XXL's Thomas Schoenfelder clocked the fastest speed through Sulby
The Open Class experienced high drama and confusion when the Barefoot Motor's bike, ridden by Chris Petty, suddenly lost power as it approached the finish line, allowing Chris Heath on the Electric Motorsport machine to win by 35 seconds.
After the race, however, Heath was disqualified for not sounding his horn while riding under a yellow flag, so promoting Petty and John Crellin on the Team TORK bike to first and second in class, respectively.
Their cheers were suddenly muted when Heath was subsequently reinstated when it was decided by race judges that his transgression hadn't effected the outcome of the race.

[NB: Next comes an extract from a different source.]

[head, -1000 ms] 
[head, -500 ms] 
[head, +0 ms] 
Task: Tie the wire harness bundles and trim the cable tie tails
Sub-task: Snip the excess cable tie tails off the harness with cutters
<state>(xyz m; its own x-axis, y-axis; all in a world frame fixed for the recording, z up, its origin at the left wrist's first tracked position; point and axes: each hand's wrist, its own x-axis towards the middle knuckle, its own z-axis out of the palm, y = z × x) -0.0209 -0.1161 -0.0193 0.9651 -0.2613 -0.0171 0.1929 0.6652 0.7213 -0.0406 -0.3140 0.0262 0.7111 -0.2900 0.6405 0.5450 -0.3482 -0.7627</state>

The prize for grim determination in the face of a failing motor and battery pack must go to Stephen Harper on the Brunnel University X-team bike who took nearly an hour to complete the course and paddled his machine across the finish line with his feet.
After the race, Register Hardware spoke to Forrest North, CEO of Mission Motorcycles. North was adamant that the TTxGP will have a very positive impact on the ongoing development of electric motorcycles, saying that an event of this type was “the equivalent of compressing six months of R&D into one week".
Following the podium ceremony, race promoter Azhar Hussain said: “We've really changed the world today.”
TTxGP: the Course
Map courtesy Google/TeleAtlas
The course is 37.733 miles (60.72 km) and the start-line is on the A2 Glencrutchery Road in Douglas. The racing circuit is based on a number of public roads on the Isle of Man including the primary A2 Douglas to Ramsey Road, A1 Douglas to Peel Road, A3 Castletown to Ramsey Road and the primary A18 Mountain Road. The highest point of the course is on the primary A18 Mountain Road between the Bungalow and Hailwood's Rise at spot height 422m (1384ft) above sea level.
It is estimated that there are over 200 corners on the Isle of Man Mountain Course and about 60 corners have names.